* [Material provided]:
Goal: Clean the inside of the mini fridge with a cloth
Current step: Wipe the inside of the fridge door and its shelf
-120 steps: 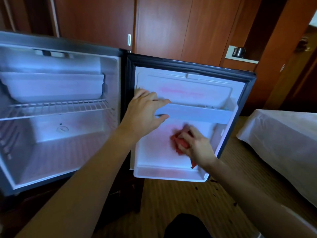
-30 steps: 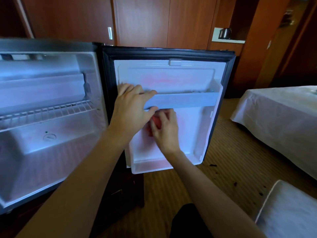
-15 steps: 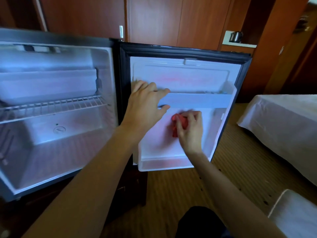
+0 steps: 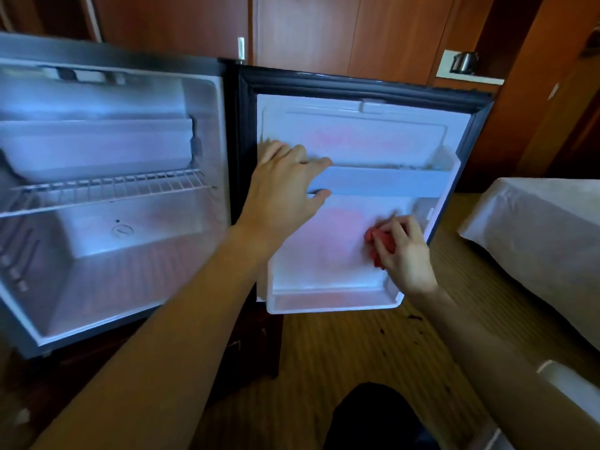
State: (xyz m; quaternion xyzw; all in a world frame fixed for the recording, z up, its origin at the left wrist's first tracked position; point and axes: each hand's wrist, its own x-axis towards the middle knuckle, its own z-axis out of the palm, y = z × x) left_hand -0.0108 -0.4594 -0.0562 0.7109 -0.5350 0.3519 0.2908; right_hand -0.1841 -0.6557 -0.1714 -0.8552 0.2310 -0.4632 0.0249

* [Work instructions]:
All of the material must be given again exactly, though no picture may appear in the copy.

* [Solution to this task]:
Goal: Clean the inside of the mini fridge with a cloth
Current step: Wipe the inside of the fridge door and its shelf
-120 steps: 
-30 steps: 
-15 steps: 
+0 steps: 
State: (xyz m; quaternion xyzw; all in a world frame fixed for the recording, z up, its origin at the left wrist's first tracked position; point and axes: each hand's wrist, its own x-axis towards the middle knuckle, its own z-axis out of the palm, y = z × x) left_hand -0.0108 -0.4594 -0.0562 0.7109 -0.5350 0.3519 0.2908; right_hand -0.1841 -0.6557 -0.1714 -0.8552 0.2310 -0.4632 0.0249

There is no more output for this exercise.